Friday, November 18, 2011

Books galore

Lady Chatterley's Lover and Women in Love, by D.H. Lawrence

At this point, I've read a good bit of D.H. Lawrence, which maybe says something about me. Unlike his (sort-of) contemporaries Dickens, Willa Cather, Edith Wharton, etc, where I read two or so books and call it good, Lawrence has entered a realm inhabited by a few authors - E.M. Forster, Jane Austen - who seem to call to me to read everything they've written. Of those, Lawrence is probably the most opaque. I don't find him especially easy to read or to understand, I don't sympathize immediately or strongly with his protagonists, but I keep coming back. Secretly, I think it's just him.

No matter that Lawrence looked like a slightly tubercular version of my boyfriend; I just love what Lawrence's books tell me about their author, about what he cared about and what he paid attention to in life. And I think it's Lawrence's obsessions with sex, beauty and the search for truth that get to me. Some authors write characters that you fall in love with. Lawrence writes a damn sexy omniscient third person narrator.

Of the two, I vastly preferred Lady Chatterley. It was much more straightforward than his other books, and I think he wrote it, in a sense, for people he knew, not for the general public. Women in Love was affecting in parts, but in the end, left me cold (that's a pun, but you have to read the book to get it.)

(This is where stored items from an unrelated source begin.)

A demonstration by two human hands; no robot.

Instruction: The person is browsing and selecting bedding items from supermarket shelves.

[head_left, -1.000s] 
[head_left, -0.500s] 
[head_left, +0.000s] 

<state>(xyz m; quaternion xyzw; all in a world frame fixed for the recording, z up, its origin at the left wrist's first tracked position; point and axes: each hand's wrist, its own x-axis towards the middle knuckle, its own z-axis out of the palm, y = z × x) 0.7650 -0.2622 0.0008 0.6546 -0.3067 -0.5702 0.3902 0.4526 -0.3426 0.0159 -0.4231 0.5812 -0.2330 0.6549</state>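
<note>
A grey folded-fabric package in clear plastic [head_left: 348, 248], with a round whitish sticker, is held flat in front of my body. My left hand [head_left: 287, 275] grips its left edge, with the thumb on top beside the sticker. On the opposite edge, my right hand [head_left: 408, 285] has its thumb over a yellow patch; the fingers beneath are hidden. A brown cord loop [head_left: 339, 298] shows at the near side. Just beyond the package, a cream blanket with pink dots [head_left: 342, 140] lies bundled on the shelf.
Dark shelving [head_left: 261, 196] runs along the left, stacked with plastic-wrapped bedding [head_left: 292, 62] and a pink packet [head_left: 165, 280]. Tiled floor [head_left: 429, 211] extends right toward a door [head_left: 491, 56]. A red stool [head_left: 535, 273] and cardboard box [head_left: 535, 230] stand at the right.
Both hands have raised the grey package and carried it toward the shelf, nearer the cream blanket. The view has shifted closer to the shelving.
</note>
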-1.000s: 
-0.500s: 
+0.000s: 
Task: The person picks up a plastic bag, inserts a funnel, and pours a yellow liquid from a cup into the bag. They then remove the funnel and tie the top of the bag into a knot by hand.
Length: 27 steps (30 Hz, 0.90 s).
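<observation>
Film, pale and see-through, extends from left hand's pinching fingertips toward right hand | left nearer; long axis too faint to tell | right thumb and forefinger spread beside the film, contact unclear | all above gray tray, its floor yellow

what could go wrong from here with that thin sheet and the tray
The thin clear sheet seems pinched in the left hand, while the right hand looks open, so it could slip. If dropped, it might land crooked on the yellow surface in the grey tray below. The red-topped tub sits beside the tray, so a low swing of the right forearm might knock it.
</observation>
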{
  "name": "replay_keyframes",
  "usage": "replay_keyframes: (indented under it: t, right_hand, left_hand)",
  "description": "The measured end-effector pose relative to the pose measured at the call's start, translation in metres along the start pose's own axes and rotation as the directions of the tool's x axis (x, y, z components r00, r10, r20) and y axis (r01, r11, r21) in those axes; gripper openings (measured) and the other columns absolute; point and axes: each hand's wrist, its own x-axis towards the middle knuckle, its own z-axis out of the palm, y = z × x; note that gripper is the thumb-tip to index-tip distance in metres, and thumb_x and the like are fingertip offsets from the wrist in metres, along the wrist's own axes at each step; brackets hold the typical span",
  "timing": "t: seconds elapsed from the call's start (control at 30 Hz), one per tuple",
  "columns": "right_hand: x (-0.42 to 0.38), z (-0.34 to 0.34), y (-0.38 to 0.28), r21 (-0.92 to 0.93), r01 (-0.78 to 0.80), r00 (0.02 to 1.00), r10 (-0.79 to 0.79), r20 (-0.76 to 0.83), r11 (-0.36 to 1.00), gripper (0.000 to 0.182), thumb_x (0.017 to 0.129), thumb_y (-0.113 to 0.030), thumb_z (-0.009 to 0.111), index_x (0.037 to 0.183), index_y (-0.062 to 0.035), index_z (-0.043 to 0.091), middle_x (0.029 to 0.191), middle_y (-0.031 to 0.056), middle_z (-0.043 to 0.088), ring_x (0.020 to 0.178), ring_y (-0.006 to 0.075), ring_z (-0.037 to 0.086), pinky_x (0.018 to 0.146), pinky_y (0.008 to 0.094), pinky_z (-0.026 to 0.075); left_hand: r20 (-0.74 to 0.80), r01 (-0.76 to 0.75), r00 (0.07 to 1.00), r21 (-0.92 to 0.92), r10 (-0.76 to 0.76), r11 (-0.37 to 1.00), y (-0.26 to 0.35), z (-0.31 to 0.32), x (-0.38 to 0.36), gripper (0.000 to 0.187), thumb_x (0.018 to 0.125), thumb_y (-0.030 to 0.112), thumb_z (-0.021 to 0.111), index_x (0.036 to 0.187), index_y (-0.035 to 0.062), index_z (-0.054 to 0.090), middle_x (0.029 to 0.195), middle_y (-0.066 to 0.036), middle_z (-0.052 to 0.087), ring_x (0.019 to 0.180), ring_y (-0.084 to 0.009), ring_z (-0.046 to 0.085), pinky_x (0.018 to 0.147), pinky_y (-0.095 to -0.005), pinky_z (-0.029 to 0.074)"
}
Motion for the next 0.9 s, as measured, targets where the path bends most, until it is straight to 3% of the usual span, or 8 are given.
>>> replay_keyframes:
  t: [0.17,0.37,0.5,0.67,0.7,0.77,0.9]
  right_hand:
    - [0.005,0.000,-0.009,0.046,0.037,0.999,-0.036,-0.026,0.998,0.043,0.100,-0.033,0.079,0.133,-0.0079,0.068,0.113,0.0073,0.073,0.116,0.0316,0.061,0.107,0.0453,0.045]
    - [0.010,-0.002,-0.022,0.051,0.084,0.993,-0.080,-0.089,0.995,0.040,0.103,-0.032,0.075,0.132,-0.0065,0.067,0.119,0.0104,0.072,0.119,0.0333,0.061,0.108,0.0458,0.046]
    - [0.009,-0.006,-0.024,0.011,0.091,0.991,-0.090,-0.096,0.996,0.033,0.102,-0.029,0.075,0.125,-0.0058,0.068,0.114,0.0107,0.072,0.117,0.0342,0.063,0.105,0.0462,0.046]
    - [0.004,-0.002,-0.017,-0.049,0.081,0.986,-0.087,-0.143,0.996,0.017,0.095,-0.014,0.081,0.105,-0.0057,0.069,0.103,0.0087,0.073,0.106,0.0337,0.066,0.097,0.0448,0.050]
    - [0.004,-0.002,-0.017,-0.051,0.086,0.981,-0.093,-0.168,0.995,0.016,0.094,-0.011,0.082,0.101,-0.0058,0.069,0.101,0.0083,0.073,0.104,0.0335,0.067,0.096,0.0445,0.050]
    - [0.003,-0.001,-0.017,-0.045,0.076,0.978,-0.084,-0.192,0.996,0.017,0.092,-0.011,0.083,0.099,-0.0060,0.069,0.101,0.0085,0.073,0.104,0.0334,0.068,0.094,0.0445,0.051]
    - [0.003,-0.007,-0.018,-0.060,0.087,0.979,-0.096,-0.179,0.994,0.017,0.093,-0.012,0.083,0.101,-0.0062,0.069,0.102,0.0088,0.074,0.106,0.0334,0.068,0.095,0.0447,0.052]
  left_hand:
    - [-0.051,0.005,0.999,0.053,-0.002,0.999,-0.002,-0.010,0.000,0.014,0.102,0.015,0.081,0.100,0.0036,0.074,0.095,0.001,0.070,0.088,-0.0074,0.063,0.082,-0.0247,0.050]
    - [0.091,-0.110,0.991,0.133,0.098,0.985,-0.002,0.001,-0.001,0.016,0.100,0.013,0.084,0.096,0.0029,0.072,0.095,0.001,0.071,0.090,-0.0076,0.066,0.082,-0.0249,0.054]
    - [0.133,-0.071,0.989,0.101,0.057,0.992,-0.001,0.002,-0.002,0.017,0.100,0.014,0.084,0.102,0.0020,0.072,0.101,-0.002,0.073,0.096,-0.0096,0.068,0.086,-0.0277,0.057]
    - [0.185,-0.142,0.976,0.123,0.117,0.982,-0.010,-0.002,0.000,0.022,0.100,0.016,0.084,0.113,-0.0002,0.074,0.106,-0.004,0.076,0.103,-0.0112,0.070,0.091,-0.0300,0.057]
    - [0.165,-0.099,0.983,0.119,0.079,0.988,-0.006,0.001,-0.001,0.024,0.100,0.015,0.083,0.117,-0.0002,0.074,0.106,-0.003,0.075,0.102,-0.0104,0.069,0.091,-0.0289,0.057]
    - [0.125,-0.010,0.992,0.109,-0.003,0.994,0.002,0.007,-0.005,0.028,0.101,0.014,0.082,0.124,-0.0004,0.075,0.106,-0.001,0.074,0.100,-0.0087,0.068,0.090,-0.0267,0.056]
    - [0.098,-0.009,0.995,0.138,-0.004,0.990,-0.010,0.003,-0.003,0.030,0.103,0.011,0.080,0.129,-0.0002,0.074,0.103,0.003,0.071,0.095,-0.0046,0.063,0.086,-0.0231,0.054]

A Town Like Alice and The Chequerboard by Nevil Shute

Nevil Shute has also drawn me in, in the last few years. I read On the Beach as part of my post-apocalyptic kick, and then recognized the name on Alice in the dollar bin at Powell's. I adored A Town Like Alice. In was one of the most romantic books I've ever read. When a book gets you, really gets you, to think that the two aren't going to get together, and then they do...ah, magic. And the two - and Englishwoman and an Australian, thrown together in WW2 in the Phillipines - are wonderfully written characters. The Chequerboard was less moving, but engaging and powerful. It's basically a narrative diatribe against racism, with object lessons in the form of the four men in the story. It was written in 1947, which only makes me sadder to think how many more years of the kind of racism described were ahead. Things are very different now, which takes some of the air out of the story (think "Gentleman's Agreement") but it was good all the same.

Whew...and time to pick up a new book, now.